- [EXERCISE GOAL]:
Tally the lines of the data that include the word "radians". Only the number is to be returned.

- [DATA FOR THIS EXERCISE]:
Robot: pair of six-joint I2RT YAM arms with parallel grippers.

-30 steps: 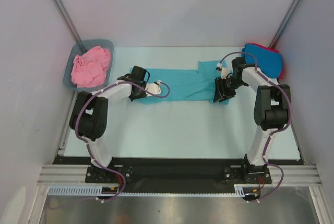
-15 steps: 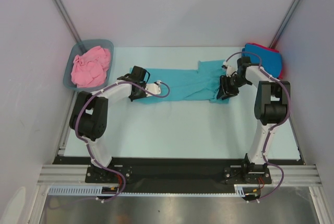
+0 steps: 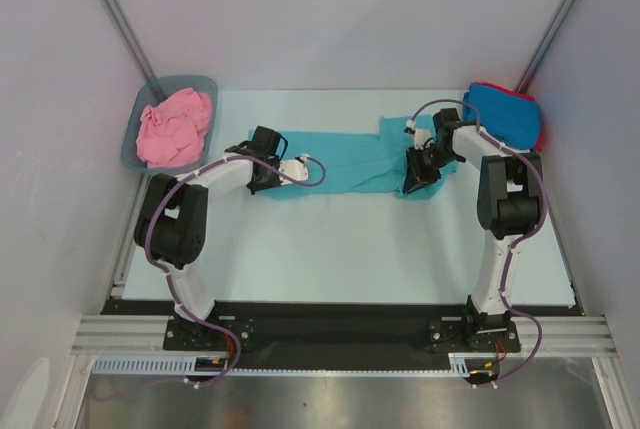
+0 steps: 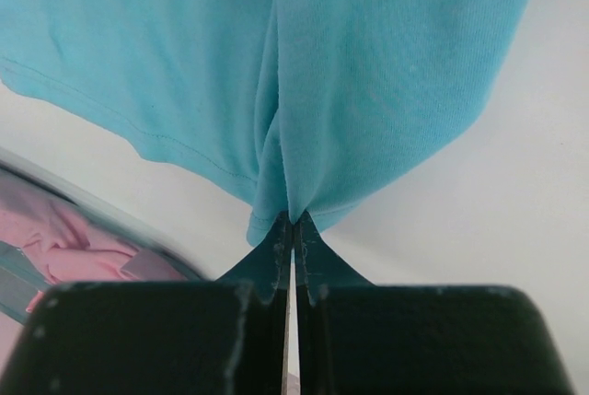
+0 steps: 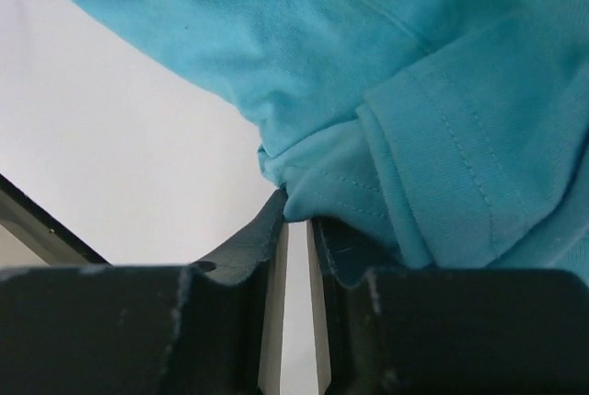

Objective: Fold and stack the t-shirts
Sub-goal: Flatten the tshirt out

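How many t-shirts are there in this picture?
4: teal t-shirt stretched across mid-table; pink t-shirt crumpled in the tub, far left; bright blue t-shirt lying on red t-shirt, far right. Others may be hidden underneath.

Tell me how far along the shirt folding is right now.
Done, it seems: the blue shirt lies folded on the red shirt at the far right. In hand: the teal shirt, stretched into a long strip, with the left gripper and right gripper each shut on one end. Left: finishing that fold, stacking it, then the pink shirt, crumpled in the tub.
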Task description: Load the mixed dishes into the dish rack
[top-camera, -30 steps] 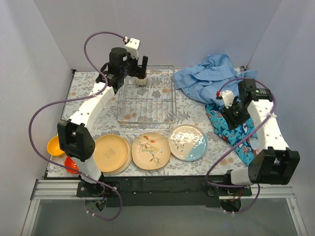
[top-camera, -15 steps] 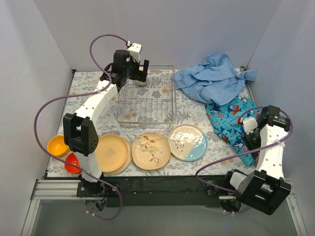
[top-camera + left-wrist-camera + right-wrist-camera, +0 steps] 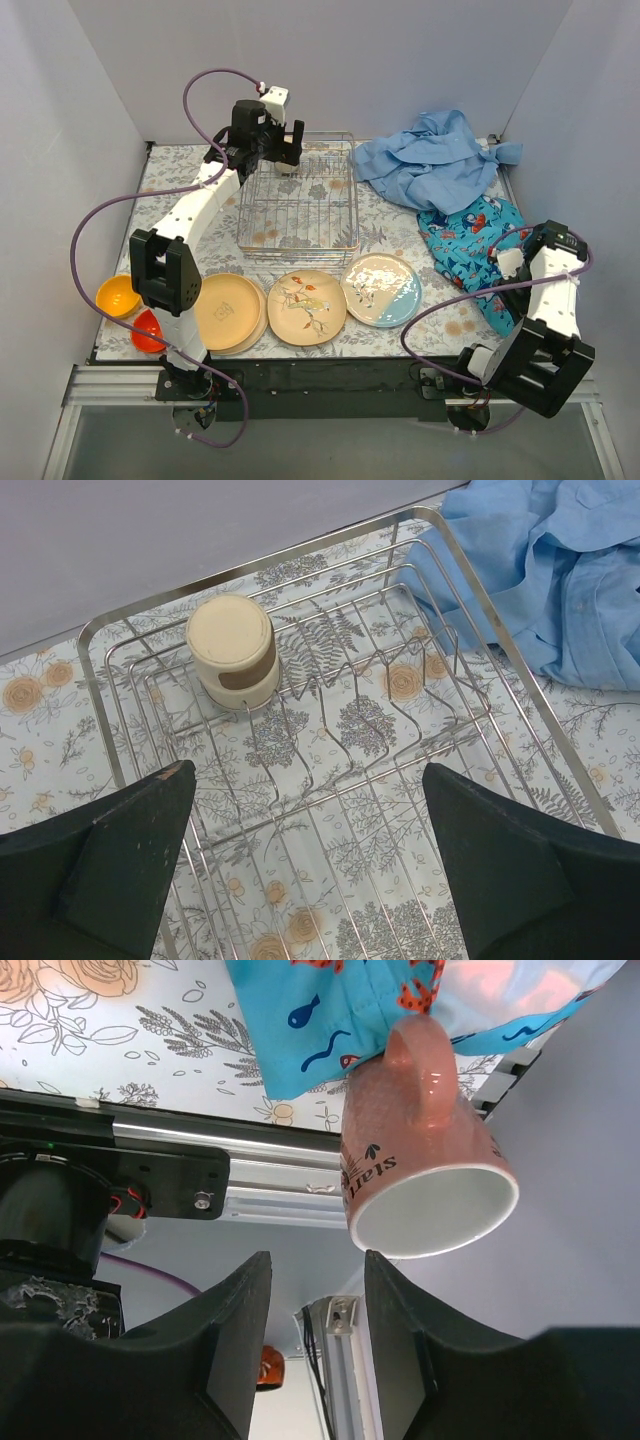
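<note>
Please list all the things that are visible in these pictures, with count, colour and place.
dish rack: 1, silver wire, far middle
cup: 1, cream, upside down in the rack
yellow-tan plates: 2, stacked, near left
floral plate: 1, cream, near middle
blue-and-cream plate: 1, beside the floral plate
orange bowl: 1, left edge
red bowl: 1, near-left corner
plain cloth: 1, light blue, far right
patterned cloth: 1, bright blue, right side
mug: 1, pink, touching that cloth
left tool: 1, black, open, above the rack
right tool: 1, black, open, beside the mug

Cup obstructs dish rack far end.
</note>
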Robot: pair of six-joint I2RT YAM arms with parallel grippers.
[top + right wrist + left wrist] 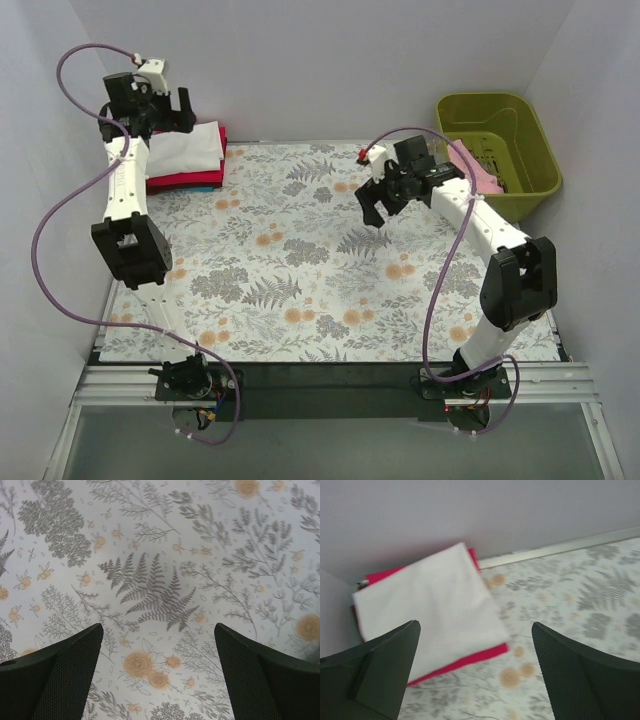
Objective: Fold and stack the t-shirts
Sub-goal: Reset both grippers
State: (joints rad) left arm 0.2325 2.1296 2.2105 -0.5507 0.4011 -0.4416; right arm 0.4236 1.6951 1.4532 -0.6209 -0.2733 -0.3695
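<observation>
A folded white t-shirt lies on top of a folded crimson red t-shirt at the table's back left corner. In the left wrist view the white shirt covers the red one. A pale pink t-shirt hangs over the rim of the olive-green basket. My left gripper is open and empty, held above the stack. My right gripper is open and empty above the bare cloth in the middle right.
A floral tablecloth covers the table. White walls close in the back and both sides. A blue layer shows under the stack. Purple cables loop off both arms.
</observation>
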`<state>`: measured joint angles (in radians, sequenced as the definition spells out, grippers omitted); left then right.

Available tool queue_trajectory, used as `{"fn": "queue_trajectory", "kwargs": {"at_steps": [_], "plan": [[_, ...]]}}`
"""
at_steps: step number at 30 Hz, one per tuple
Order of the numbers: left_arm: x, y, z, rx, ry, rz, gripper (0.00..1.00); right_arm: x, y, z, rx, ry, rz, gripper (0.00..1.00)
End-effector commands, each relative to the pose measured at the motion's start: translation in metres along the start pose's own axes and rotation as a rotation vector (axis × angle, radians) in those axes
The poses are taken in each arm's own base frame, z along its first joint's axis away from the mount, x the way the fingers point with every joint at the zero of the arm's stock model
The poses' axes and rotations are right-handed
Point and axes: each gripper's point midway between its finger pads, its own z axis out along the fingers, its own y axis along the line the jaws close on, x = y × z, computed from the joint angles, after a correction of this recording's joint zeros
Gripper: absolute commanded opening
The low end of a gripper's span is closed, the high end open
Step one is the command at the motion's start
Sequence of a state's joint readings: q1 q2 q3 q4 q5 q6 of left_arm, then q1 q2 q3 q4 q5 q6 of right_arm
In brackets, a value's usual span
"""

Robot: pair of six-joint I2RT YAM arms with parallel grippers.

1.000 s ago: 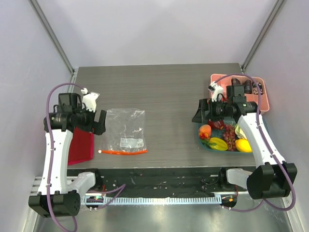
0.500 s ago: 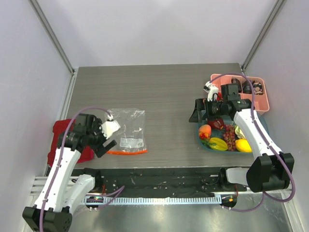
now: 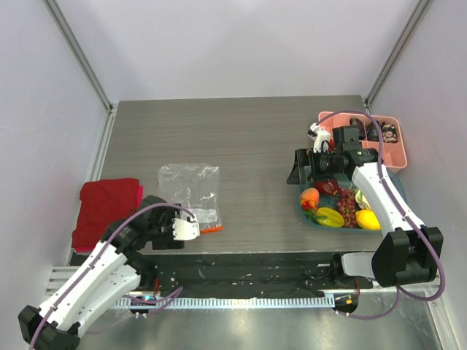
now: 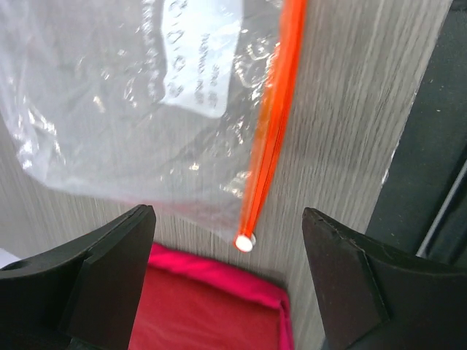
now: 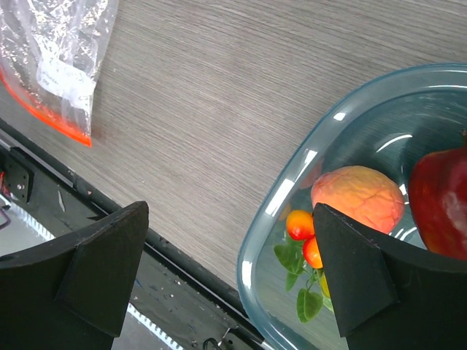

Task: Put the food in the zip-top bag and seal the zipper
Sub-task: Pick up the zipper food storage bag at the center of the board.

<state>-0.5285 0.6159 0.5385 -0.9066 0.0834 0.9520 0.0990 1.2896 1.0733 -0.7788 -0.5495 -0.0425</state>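
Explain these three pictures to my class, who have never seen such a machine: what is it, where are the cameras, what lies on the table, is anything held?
These are two robot arms bolted at the near edge of a table. The wide picture looks down from above and behind them. The other two come from a camera on each wrist, so each shows its own dark fingers. On the table lie a clear zip-top bag with an orange zipper, a red cloth, a bowl of toy food and a pink tray. The left hand is open over the zipper's end, the right hand open near the bowl. Neither holds anything.
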Motion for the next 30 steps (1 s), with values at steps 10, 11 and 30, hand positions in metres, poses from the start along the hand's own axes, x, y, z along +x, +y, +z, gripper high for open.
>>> {"fn": "queue_trajectory", "kwargs": {"at_steps": [10, 11, 30], "plan": [[-0.031, 0.011, 0.043, -0.068, 0.016, 0.135, 0.76, -0.005, -0.005, 0.0, 0.035, -0.013, -0.026, 1.0], [-0.031, 0.007, 0.047, -0.052, 0.02, 0.15, 0.76, -0.005, -0.006, -0.001, 0.039, -0.016, -0.028, 1.0], [-0.036, 0.009, 0.067, -0.024, 0.096, 0.125, 0.08, -0.007, -0.009, -0.004, 0.072, -0.037, -0.024, 1.0]]}}
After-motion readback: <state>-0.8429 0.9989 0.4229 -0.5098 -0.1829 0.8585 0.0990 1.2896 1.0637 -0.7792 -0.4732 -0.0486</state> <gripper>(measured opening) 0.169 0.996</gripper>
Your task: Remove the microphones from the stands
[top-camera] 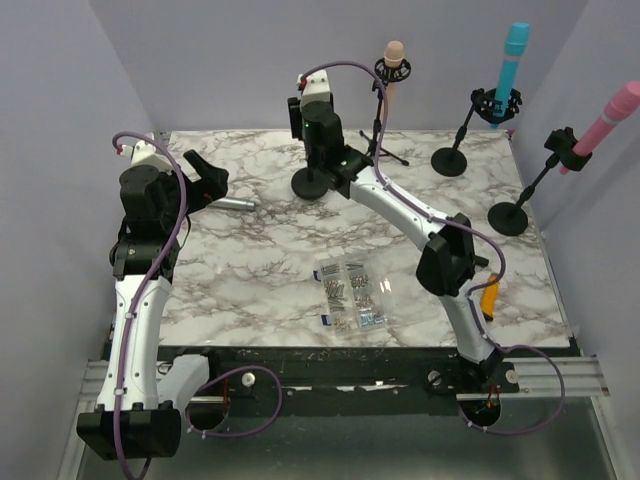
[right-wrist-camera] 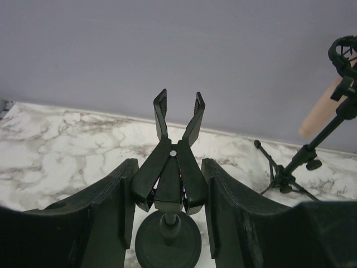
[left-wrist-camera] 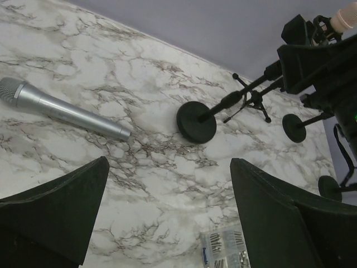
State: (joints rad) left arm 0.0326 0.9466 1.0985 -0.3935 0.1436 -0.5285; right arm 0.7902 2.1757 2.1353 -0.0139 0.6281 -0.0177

- [YOUR SOLUTION]:
2